- **Assignment**
In the entries that follow, the lines from the one with "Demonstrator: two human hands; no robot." through the one with "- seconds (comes" are the ones to write out, exactly and with both ends included. Nothing else should appear.

- **Records**
'''

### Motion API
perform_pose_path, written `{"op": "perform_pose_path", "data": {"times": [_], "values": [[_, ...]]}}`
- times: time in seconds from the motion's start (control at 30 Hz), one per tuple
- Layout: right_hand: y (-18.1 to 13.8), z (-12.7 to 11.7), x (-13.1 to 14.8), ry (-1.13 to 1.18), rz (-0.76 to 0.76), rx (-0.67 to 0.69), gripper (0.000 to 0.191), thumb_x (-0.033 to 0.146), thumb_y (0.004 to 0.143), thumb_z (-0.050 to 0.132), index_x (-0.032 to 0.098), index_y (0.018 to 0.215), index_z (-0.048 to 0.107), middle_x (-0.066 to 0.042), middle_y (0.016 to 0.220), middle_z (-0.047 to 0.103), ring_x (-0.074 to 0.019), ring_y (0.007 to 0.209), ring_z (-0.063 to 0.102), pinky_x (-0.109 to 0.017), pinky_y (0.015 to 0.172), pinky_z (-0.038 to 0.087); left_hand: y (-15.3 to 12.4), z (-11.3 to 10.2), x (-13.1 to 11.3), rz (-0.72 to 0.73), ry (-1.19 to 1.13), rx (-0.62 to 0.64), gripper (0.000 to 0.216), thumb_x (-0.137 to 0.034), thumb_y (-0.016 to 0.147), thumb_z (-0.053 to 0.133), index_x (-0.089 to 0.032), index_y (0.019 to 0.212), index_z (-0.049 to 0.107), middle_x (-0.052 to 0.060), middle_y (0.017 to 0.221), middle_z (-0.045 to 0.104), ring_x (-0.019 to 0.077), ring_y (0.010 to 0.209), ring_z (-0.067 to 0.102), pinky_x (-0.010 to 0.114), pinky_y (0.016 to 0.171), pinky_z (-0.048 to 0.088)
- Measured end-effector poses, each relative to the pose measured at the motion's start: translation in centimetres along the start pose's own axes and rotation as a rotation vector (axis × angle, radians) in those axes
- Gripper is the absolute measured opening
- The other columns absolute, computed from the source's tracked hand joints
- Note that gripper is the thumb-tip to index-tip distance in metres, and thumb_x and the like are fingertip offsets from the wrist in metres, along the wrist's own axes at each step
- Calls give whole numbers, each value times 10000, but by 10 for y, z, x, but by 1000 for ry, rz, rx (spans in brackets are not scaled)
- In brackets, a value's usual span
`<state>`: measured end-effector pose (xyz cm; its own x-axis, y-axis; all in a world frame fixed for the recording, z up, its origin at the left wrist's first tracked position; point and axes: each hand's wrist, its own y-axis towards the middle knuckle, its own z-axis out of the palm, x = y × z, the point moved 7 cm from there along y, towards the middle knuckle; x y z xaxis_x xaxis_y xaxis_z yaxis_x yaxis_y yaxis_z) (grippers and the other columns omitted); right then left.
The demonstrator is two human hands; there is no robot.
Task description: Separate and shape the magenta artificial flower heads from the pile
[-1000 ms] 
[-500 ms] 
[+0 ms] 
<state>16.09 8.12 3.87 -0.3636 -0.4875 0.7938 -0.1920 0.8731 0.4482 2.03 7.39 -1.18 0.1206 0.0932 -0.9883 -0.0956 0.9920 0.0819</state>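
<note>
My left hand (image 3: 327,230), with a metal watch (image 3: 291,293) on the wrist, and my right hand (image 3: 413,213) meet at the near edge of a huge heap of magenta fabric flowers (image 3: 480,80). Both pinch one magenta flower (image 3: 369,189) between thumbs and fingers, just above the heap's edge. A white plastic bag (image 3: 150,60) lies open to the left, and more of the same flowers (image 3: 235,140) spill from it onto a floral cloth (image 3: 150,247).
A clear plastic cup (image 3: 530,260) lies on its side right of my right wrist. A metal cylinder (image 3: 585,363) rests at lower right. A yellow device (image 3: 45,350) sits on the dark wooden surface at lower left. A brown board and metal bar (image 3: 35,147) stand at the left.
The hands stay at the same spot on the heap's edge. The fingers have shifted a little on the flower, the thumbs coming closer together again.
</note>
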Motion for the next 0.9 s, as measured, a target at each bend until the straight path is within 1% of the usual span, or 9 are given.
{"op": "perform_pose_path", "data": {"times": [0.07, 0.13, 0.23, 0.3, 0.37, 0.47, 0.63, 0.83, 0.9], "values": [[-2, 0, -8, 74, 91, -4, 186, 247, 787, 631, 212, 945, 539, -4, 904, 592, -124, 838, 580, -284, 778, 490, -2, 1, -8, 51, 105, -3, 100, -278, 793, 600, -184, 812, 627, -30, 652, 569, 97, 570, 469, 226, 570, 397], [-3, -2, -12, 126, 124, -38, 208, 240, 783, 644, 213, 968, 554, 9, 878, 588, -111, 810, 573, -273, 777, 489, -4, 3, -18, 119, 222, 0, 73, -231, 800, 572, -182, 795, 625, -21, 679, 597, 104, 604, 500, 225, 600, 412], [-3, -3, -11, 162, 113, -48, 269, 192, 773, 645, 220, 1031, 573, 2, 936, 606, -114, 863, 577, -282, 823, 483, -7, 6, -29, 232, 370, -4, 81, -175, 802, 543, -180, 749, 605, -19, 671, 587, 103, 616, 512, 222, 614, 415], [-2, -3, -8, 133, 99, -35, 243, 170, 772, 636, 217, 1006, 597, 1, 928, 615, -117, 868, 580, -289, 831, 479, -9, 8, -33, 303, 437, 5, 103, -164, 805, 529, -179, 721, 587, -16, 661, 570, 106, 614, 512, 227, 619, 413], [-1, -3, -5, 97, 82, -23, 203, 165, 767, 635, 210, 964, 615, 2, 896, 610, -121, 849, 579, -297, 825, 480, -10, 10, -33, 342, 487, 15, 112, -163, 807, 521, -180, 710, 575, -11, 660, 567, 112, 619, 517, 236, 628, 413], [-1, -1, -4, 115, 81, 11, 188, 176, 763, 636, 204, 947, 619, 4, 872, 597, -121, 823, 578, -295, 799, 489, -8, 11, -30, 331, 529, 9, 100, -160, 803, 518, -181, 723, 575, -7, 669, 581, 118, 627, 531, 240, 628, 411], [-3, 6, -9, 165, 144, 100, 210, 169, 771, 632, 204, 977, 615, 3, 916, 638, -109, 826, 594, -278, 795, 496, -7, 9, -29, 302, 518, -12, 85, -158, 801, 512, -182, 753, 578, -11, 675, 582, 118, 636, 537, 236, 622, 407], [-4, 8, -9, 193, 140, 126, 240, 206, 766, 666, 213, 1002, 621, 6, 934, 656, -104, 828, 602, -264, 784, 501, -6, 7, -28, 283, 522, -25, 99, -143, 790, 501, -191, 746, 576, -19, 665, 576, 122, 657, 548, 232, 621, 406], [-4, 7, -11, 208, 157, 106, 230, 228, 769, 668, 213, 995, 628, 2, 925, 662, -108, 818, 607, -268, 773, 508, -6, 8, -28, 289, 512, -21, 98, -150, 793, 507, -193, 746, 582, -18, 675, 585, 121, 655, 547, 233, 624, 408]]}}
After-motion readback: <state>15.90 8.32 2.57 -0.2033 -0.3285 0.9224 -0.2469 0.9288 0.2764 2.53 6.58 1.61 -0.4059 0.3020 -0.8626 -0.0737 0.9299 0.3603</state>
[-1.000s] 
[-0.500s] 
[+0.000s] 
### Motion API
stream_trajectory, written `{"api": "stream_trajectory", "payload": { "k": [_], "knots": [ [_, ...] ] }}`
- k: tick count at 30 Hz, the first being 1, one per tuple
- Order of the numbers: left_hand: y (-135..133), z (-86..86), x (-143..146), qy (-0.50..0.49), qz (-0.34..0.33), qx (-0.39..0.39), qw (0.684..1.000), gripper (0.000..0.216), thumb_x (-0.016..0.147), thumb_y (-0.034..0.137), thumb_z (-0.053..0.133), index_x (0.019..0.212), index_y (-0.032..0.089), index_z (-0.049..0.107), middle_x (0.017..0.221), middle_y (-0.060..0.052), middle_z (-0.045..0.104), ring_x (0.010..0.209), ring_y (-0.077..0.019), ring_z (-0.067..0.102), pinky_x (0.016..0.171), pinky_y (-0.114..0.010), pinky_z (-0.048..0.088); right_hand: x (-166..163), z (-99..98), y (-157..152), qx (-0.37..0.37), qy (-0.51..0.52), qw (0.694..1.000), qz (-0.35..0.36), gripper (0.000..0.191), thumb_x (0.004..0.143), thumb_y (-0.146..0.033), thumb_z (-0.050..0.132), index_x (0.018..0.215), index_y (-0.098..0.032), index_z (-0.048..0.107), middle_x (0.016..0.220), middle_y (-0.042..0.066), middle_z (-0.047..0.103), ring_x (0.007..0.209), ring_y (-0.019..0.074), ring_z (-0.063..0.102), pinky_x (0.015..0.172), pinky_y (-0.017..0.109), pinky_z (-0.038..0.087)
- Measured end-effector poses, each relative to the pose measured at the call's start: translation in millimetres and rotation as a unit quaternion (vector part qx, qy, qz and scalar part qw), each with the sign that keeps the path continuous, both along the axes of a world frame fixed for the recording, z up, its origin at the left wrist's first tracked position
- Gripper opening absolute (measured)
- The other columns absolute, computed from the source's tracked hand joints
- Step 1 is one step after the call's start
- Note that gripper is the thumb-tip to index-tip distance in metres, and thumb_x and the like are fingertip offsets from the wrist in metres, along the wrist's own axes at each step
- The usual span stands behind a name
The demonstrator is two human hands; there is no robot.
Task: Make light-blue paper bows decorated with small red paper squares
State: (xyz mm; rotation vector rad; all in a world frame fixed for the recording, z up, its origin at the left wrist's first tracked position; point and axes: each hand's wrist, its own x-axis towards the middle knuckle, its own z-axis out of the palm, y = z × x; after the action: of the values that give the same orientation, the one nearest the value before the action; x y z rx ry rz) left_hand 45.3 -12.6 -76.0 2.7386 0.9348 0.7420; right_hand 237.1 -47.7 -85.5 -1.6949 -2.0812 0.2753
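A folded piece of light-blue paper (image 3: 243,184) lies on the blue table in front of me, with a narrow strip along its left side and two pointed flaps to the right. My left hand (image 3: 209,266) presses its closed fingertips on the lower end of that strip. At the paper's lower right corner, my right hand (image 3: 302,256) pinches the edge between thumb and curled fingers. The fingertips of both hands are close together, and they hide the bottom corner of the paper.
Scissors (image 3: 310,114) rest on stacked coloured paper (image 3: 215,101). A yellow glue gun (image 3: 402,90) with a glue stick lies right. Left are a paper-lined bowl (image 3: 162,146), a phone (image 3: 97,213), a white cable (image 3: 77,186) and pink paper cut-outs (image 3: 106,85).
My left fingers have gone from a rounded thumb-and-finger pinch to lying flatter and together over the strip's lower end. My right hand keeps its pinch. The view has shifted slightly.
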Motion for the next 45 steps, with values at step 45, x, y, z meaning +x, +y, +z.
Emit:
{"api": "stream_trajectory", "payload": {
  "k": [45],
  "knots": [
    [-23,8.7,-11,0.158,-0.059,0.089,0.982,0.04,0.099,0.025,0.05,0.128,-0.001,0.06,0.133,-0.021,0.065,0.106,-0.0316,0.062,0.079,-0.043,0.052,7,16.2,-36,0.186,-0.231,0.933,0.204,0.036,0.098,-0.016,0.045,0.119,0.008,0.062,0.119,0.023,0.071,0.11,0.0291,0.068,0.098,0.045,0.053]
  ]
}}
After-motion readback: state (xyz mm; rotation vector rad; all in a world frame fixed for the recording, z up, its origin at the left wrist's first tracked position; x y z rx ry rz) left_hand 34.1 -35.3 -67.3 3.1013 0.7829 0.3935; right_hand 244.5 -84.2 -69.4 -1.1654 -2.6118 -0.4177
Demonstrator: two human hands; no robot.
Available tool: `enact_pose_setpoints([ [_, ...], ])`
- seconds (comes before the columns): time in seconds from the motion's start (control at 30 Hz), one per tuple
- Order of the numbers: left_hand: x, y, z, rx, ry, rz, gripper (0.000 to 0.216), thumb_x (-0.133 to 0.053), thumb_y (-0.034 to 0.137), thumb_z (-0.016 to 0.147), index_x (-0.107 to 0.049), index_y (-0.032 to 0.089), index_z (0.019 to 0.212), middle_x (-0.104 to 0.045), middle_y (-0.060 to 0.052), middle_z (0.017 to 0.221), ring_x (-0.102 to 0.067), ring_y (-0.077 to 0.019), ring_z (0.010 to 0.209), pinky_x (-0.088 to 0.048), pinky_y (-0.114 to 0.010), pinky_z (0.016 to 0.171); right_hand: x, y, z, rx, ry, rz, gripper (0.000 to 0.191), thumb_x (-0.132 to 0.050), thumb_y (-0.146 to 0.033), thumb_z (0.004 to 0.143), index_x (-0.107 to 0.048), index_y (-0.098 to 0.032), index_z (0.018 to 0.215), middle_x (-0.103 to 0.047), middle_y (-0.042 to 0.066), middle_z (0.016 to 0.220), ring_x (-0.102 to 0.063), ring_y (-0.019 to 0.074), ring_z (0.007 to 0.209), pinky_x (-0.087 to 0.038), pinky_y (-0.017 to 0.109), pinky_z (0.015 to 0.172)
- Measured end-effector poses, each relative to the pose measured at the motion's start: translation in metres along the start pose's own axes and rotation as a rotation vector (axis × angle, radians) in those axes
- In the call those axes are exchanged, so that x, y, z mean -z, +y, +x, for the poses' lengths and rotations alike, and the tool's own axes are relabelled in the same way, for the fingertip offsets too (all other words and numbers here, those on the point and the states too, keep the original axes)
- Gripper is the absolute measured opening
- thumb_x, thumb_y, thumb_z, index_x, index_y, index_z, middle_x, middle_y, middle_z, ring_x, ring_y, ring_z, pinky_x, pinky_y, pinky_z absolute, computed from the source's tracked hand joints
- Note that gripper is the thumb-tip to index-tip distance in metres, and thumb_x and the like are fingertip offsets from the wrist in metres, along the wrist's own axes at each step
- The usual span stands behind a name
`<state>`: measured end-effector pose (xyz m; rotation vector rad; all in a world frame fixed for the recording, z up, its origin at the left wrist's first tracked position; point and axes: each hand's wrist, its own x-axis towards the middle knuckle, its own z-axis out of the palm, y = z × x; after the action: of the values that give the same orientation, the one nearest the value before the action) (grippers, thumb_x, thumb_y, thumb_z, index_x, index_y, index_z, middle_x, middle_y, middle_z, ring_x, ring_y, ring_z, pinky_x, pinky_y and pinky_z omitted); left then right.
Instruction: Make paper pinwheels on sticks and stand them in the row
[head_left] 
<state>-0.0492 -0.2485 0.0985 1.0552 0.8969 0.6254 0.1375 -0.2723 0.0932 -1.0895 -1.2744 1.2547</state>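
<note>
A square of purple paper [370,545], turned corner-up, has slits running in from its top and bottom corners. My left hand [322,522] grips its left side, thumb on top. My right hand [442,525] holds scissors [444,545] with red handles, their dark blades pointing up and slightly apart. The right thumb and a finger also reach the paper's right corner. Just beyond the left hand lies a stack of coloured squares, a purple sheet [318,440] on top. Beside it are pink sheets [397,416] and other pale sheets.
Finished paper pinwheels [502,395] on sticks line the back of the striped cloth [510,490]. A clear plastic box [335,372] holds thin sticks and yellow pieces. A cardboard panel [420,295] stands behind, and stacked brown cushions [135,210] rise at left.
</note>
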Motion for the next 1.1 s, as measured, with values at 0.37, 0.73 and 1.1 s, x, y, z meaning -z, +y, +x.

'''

- **Reply to the task**
Demonstrator: two human hands; no robot.
Available tool: `enact_pose_setpoints([ [_, ...], ])`
- seconds (comes before the columns): time in seconds from the motion's start (control at 30 Hz), one per tuple

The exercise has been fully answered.